Associate Health Minister David Seymour said he is advocating for an extra allocation of hundreds of millions of dollars for drug funding in the upcoming budget.
Evidence is currently being collected to support the increased spending.
A new report revealed that the gap in medicine availability between Australia and New Zealand is growing larger and more severe.
Medicines New Zealand published its Access to Medicines report, which examined drug funding in both Australia and New Zealand from January 2011 to June 2025. The report found that during this period, Australia publicly funded 215 modern medicines, while New Zealand funded only 86.
The report has also revealed that in Australia, medicines were funded on average within 18 months after registration, whereas in New Zealand, the average wait time was nearly three years.
Seymour said there is a strong case for increasing drug spending and that a new approach is needed to evaluate the cost benefits of medications.
“We need to move from economising within a capped budget to optimising the use of medicines and medical technology within the New Zealand healthcare system,” he said.
“That means that if, for example, our medicine costs more, but people can return to work fast to pay more tax and require less treatment in hospitals, then we should be factoring that in and actually using that kind of information to justify higher spending.”

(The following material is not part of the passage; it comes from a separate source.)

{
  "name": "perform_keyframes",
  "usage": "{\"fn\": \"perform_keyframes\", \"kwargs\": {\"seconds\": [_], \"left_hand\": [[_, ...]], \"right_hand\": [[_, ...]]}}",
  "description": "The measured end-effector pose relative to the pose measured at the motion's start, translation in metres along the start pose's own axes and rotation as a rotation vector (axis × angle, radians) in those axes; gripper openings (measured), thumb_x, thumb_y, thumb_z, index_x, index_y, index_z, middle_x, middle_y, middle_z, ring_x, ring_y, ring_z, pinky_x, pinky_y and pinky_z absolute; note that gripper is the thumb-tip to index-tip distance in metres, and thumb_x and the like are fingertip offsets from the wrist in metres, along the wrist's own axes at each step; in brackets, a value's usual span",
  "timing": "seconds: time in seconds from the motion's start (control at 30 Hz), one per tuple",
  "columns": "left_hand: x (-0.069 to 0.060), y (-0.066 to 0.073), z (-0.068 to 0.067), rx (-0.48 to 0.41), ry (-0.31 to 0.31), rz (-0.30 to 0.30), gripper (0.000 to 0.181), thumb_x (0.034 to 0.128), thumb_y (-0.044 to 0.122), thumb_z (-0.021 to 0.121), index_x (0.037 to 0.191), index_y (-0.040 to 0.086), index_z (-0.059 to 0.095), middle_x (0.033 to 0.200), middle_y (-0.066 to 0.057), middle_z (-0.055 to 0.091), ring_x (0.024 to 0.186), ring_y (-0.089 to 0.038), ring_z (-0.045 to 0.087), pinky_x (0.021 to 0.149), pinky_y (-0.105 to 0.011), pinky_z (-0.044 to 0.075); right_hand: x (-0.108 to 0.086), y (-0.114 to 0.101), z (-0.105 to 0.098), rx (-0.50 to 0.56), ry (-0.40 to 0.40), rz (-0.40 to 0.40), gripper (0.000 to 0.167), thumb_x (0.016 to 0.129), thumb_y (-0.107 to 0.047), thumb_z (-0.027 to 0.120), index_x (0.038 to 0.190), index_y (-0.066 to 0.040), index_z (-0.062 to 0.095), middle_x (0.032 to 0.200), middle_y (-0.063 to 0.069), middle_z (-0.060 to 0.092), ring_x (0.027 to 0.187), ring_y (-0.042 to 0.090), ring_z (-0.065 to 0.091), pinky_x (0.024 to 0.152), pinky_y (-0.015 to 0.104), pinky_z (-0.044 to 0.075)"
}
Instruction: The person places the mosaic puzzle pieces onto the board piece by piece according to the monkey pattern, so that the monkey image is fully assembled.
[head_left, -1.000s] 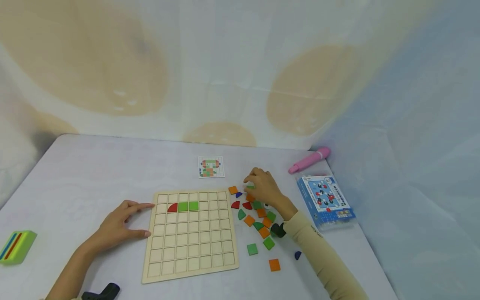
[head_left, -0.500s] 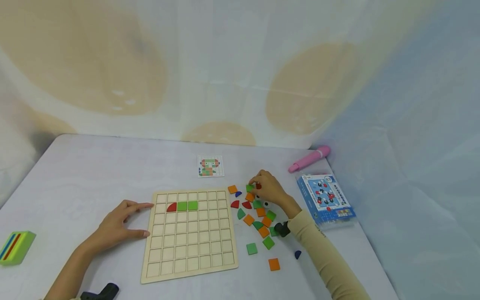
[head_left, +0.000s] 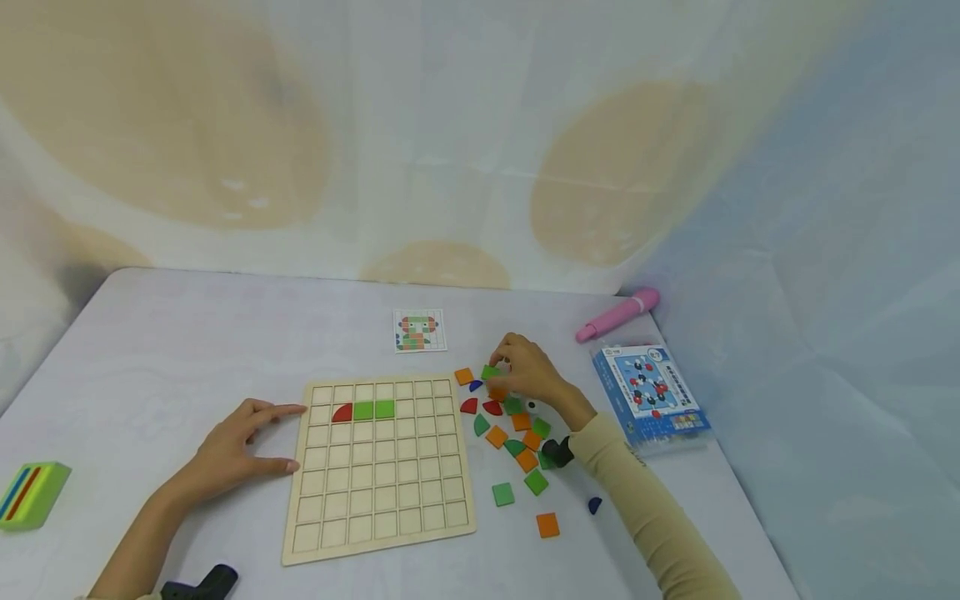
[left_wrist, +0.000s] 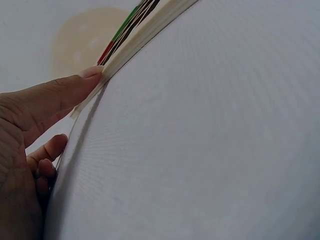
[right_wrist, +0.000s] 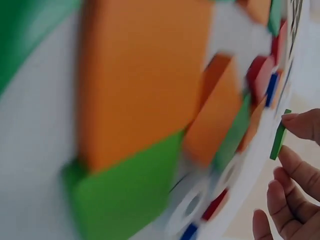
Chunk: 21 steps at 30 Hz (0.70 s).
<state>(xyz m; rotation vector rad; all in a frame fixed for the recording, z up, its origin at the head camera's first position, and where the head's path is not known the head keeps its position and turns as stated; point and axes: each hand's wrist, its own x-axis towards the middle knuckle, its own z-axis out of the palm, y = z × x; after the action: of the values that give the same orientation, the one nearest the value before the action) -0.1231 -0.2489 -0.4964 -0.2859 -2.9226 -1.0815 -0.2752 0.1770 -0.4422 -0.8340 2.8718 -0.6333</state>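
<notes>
A wooden grid board (head_left: 385, 475) lies on the table, with a red quarter-circle tile (head_left: 342, 412) and two green square tiles (head_left: 373, 410) in its upper row. My left hand (head_left: 236, 446) rests at the board's left edge, thumb and index finger extended and touching it; in the left wrist view the thumb (left_wrist: 60, 97) meets the edge. Above the loose tiles, my right hand (head_left: 528, 371) pinches a green square tile (right_wrist: 280, 135) between thumb and finger, its other fingers loosely bent. Beneath are orange tiles (right_wrist: 145, 75) and other colours, partly hidden by the hand.
A small pattern card (head_left: 419, 331) lies beyond the board. To the right are a blue box (head_left: 651, 396) and a pink pen-like object (head_left: 618, 317). A green striped block (head_left: 33, 496) sits at far left. A dark half-circle tile (head_left: 595, 505) lies by the right sleeve.
My right hand drew back a little to the right, then moved left again with the green square tile lifted between its fingers. My left hand stayed at the board's edge.
</notes>
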Motion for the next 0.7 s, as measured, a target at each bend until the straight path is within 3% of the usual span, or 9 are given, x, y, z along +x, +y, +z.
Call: {"fn": "perform_keyframes", "kwargs": {"seconds": [0.17, 0.37, 0.7], "left_hand": [[-0.001, -0.001, -0.001, -0.012, 0.004, 0.009, 0.075, 0.0686, 0.042, 0.089, 0.135, 0.021, 0.061, 0.113, -0.005, 0.053, 0.090, -0.015, 0.041, 0.070, -0.027, 0.033], [-0.002, -0.002, 0.000, -0.008, 0.000, -0.001, 0.075, 0.0686, 0.043, 0.089, 0.135, 0.021, 0.061, 0.113, -0.006, 0.053, 0.091, -0.016, 0.042, 0.071, -0.028, 0.033], [-0.002, 0.001, 0.000, -0.012, -0.002, -0.002, 0.075, 0.0688, 0.042, 0.089, 0.135, 0.021, 0.061, 0.113, -0.007, 0.053, 0.091, -0.017, 0.042, 0.071, -0.028, 0.033]], "right_hand": [[0.004, -0.021, 0.006, 0.075, -0.029, -0.026, 0.020, 0.081, -0.020, 0.080, 0.095, -0.008, 0.072, 0.102, 0.002, 0.058, 0.097, 0.021, 0.055, 0.089, 0.038, 0.047], [0.008, -0.048, 0.016, 0.125, -0.085, -0.111, 0.023, 0.082, -0.018, 0.081, 0.098, -0.006, 0.072, 0.103, 0.004, 0.057, 0.098, 0.021, 0.055, 0.089, 0.035, 0.047], [0.020, -0.088, 0.031, -0.026, -0.179, -0.200, 0.023, 0.083, -0.028, 0.078, 0.099, -0.013, 0.073, 0.105, -0.001, 0.058, 0.095, 0.014, 0.051, 0.086, 0.031, 0.042]]}}
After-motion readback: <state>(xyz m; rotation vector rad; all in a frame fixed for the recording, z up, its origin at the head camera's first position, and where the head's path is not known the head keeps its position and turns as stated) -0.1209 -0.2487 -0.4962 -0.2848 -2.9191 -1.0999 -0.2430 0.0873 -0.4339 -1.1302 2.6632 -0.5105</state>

As the minister responsible for Pharmac, the country’s drug purchasing agency, Seymour said they are currently working on proposing this new funding approach.
“Pharmac and the Ministry of Health are preparing just such a budget bid in order that we can justify to the rest of the government and the budgeting process a greater expenditure on medicines.”

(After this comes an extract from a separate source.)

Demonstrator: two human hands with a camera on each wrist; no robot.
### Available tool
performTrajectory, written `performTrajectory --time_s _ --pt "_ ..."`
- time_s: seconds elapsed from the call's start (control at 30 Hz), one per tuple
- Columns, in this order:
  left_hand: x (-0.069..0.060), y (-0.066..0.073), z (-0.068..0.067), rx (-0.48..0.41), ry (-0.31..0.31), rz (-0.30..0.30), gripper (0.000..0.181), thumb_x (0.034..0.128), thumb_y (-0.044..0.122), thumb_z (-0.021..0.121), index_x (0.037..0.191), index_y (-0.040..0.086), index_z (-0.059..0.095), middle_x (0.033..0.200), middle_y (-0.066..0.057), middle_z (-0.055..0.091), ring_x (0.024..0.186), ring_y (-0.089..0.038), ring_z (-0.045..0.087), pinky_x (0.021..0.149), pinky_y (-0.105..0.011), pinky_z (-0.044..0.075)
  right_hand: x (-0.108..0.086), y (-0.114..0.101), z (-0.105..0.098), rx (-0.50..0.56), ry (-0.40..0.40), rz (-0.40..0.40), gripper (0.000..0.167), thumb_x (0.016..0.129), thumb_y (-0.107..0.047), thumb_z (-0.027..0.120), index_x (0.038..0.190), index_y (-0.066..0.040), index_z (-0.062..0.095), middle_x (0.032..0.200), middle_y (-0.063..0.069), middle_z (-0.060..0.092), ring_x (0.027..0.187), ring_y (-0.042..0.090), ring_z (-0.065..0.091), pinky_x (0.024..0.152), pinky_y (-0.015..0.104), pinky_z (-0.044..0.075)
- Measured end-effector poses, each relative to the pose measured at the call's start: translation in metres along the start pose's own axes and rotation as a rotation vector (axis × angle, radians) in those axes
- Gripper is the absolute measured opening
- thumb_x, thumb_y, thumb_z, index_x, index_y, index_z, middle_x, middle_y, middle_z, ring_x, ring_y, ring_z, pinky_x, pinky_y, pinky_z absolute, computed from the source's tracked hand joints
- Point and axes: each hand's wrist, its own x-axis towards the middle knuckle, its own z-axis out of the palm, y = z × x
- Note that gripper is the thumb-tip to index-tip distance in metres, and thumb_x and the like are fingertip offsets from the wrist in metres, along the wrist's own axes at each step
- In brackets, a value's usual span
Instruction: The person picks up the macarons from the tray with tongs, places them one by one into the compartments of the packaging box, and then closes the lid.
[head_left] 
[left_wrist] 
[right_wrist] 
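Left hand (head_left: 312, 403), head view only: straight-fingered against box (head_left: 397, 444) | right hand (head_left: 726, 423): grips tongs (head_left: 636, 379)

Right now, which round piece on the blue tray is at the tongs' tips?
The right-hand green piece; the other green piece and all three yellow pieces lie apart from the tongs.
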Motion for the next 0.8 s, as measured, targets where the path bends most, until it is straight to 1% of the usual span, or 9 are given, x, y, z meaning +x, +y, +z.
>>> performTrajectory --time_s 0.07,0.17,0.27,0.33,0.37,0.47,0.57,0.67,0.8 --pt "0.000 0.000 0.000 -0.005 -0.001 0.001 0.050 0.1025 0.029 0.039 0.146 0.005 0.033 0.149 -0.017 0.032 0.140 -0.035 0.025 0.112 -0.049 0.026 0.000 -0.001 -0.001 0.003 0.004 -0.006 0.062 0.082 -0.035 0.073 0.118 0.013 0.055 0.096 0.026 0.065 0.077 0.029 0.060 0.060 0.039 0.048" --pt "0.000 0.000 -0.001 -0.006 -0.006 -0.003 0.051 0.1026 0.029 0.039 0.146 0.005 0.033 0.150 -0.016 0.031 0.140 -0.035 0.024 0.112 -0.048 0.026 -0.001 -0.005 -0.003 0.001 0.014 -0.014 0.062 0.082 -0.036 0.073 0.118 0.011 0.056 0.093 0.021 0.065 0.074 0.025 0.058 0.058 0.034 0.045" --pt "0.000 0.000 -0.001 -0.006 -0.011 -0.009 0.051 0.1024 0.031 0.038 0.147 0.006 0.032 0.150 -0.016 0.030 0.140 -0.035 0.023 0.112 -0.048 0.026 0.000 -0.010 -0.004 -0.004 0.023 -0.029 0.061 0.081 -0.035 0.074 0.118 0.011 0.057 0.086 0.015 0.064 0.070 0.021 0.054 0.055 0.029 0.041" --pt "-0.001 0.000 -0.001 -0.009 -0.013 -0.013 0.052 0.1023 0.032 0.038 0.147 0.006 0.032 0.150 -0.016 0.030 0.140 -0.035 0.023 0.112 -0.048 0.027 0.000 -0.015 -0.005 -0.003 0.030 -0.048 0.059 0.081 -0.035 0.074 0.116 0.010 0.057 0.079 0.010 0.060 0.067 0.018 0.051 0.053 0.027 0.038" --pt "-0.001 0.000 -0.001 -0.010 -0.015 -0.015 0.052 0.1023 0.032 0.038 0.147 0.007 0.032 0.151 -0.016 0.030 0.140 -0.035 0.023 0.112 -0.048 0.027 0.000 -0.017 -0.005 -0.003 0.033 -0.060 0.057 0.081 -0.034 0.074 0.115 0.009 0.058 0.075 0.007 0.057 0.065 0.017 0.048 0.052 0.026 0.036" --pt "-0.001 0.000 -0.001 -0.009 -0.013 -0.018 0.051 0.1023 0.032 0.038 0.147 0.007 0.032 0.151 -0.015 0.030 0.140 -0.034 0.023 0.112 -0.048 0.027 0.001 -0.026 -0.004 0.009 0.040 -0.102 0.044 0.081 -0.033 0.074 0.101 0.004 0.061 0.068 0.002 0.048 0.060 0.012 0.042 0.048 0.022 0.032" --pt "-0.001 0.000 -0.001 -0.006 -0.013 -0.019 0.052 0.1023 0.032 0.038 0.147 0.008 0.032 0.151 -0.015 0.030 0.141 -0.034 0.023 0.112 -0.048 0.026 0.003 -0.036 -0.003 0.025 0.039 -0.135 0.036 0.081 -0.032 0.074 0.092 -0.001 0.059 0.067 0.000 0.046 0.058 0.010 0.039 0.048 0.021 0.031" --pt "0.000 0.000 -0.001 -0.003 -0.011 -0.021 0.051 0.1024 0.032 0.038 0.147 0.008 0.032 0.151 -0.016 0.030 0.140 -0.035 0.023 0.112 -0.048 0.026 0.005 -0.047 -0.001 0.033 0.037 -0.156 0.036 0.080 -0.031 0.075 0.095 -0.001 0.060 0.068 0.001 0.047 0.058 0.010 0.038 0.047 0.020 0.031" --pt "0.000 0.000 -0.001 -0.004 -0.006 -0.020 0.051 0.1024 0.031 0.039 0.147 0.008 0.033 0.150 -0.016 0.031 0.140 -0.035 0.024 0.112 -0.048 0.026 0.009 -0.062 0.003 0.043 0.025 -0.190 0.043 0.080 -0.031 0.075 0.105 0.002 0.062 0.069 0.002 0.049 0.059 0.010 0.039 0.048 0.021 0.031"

“We are going to seek hundreds of millions of additional medicines funding.
“Of course that is subject to the budget process, which I can’t get ahead of or try to predetermine, but we’re certainly going to make a strong case that more medicines are good for patients and can be offset by other savings in the health system and the wider New Zealand economy.”
Seymour expressed confidence that his coalition partners were receptive to the idea.
“It’s a lot like what Nicola Willis, for example, talks about in relation to social investment spending now to reduce cost to the government in the future.
“New Zealand First campaigned in the election on uncapping the medicines budget, and I think they might have even said double it. So certainly there is openness to this kind of change within the coalition.”
However, he acknowledged that the government is facing “enormous” pressure to maintain a balanced budget.
“It has to be viewed within that context and the fact that we’ve already had bigger upgrades for Pharmac funding under this than just about anything else the government’s done, and certainly bigger than at any other time in the history of Pharmac.”